# [Your task]
Your copy of the entries below should hold exactly the lines from the one containing "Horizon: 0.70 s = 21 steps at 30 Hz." to the one containing "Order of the", inclusive, and no pictures.

# [Supplied entries]
┌──

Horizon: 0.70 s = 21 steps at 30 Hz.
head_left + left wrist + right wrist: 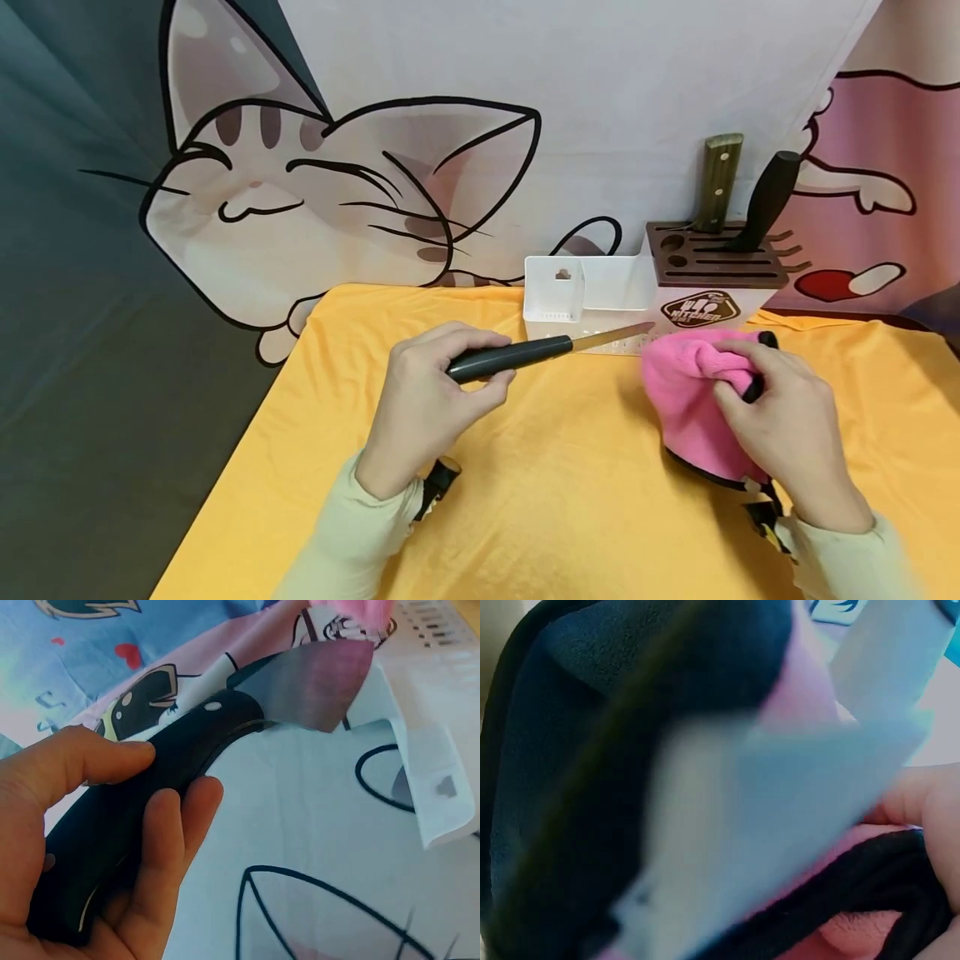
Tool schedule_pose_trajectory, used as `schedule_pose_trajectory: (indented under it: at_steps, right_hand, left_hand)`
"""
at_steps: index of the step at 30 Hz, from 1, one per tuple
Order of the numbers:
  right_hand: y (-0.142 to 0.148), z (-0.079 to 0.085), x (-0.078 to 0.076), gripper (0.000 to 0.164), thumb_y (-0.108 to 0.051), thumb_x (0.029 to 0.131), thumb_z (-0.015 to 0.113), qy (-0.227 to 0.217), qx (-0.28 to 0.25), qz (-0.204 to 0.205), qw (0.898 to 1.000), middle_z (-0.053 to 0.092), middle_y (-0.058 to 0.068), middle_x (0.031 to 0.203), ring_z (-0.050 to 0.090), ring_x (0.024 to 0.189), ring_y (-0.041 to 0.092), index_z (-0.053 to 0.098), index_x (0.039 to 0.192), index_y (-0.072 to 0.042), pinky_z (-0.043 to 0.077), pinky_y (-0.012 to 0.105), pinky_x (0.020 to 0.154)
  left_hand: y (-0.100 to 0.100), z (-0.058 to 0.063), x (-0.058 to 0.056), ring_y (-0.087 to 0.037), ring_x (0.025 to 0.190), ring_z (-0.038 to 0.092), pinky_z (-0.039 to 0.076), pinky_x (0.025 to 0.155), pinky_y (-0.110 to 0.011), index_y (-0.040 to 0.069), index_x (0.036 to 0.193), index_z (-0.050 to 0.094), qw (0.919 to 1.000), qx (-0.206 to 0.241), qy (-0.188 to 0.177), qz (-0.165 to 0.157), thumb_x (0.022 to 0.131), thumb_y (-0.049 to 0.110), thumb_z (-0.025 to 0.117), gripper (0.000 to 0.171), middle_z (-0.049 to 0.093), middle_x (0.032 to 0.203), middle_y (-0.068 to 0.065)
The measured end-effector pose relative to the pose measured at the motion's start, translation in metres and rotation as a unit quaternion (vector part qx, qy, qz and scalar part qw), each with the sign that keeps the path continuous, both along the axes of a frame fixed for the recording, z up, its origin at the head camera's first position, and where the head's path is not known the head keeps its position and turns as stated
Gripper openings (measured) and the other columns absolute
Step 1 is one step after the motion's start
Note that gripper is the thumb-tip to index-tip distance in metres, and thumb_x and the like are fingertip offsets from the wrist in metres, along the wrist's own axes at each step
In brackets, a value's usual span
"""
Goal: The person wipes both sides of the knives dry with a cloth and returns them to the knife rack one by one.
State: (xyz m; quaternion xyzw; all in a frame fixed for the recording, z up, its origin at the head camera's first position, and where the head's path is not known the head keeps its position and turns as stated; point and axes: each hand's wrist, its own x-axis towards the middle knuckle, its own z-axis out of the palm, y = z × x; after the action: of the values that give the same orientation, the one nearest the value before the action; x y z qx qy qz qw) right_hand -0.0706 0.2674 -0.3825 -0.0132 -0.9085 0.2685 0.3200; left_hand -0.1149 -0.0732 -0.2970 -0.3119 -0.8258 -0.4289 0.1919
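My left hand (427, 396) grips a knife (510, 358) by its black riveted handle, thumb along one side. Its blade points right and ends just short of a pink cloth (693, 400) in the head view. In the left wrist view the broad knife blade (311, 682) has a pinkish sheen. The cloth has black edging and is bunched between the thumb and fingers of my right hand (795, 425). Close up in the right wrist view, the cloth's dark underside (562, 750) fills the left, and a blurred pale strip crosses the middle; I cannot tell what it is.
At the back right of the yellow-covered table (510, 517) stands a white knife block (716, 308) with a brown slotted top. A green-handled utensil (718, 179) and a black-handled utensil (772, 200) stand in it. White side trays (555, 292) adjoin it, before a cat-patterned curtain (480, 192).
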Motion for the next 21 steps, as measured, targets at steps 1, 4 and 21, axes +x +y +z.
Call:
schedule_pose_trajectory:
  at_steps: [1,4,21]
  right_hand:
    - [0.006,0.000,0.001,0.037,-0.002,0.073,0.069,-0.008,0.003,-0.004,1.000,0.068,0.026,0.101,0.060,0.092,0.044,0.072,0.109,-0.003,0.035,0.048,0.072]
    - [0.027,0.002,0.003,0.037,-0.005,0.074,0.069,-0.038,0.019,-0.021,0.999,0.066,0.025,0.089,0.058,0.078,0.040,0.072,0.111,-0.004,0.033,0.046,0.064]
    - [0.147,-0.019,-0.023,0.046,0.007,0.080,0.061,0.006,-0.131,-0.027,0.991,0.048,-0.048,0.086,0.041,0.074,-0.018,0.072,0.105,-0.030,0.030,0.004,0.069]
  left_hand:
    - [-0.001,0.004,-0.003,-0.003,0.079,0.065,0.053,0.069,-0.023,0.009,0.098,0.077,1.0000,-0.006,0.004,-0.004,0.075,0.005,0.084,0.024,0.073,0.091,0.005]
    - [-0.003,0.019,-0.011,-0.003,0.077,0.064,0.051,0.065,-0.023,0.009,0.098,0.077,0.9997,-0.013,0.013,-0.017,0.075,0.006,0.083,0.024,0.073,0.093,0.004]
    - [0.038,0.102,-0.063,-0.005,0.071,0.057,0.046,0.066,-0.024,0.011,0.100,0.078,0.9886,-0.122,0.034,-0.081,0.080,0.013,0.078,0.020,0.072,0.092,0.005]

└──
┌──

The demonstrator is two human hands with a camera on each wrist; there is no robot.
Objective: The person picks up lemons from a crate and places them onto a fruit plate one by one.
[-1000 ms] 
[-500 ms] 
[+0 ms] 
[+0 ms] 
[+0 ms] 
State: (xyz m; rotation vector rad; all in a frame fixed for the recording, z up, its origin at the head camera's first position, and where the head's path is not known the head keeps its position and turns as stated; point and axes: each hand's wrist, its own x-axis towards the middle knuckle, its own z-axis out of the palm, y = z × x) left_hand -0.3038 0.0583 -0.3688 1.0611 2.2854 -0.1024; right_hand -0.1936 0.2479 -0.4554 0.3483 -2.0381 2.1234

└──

# [Result]
Horizon: 0.70 s = 21 steps at 30 Hz.
head_left + left wrist + right wrist: 
Tool schedule_pose_trajectory, used as `schedule_pose_trajectory: (indented under it: at_steps, right_hand, left_hand)`
"""
at_steps: index of the step at 30 Hz, from 1, one per tuple
Order of the numbers:

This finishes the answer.